§ ACTIVITY: Return only the lines below starting at the line containing "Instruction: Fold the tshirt" and ending at the line containing "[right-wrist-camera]", both included, exactly as they are and with no pictures.

§ THE DATA:
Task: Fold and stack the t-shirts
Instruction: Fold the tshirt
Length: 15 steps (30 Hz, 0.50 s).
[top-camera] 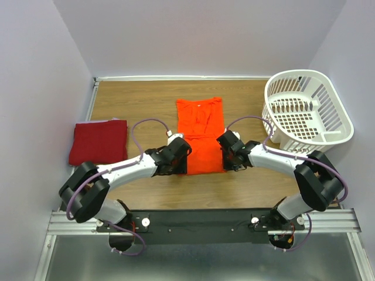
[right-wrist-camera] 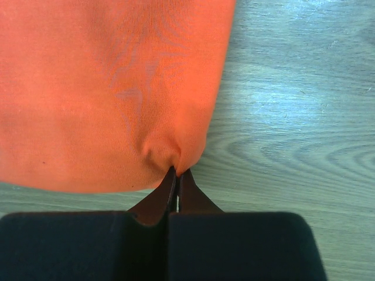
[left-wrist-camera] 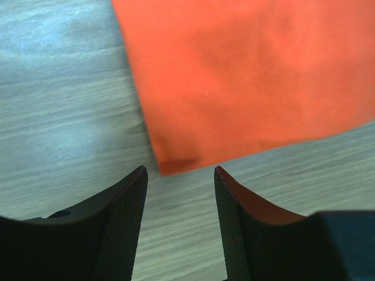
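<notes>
While the right hand [right-wrist-camera: 177, 172] sits clamped tight, its two fingers pressed together, look what it has got: a pinch of the orange-red t-shirt [right-wrist-camera: 105, 88], right at the near right corner of the hem. The cloth puckers into a little bunch just where the tips bite, and the rest of that edge lies flat on the bench [right-wrist-camera: 293, 117].

Over to the left hand [left-wrist-camera: 180, 171], and it is a different story. The jaws stand apart with a clear gap between them, holding nothing. The near left corner of the orange-red t-shirt [left-wrist-camera: 246, 82] lies just ahead of the fingertips, pointing into that gap. Whether the tips brush the cloth, I cannot tell.

From the top camera, the orange-red t-shirt [top-camera: 200, 132] lies in the middle of the bench [top-camera: 146, 99] as a long narrow strip, collar at the far end, near hem between the two hands. The left hand [top-camera: 180, 157] is at its near left corner, the right hand [top-camera: 227, 153] at its near right.

One container on show: the white laundry basket [top-camera: 296, 74] at the far right of the bench, upright, its own lattice floor showing through from above. Neither shirt touches it.

The count, then: two t-shirts, with the crimson t-shirt [top-camera: 98, 142] folded into a neat square at the left side of the bench, well apart from the orange-red one. One basket. Two hands, one gripping, one open.
</notes>
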Each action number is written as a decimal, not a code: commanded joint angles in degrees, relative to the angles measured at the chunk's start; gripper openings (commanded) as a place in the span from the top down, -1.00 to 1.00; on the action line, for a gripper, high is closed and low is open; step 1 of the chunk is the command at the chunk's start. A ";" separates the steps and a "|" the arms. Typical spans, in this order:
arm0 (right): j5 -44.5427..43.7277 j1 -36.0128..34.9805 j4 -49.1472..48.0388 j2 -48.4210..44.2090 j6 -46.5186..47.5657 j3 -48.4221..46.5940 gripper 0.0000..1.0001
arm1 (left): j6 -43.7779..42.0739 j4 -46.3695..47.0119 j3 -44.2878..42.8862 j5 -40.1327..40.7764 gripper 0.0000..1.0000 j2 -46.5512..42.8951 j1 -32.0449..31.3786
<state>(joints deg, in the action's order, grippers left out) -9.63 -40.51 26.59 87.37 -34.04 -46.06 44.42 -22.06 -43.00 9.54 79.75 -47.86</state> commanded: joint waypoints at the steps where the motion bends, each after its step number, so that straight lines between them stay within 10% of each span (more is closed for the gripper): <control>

§ ANSWER TO THE PROBLEM:
Instruction: Fold the tshirt
Length: 15 steps (30 Hz, 0.50 s).
[top-camera] 
[right-wrist-camera] 

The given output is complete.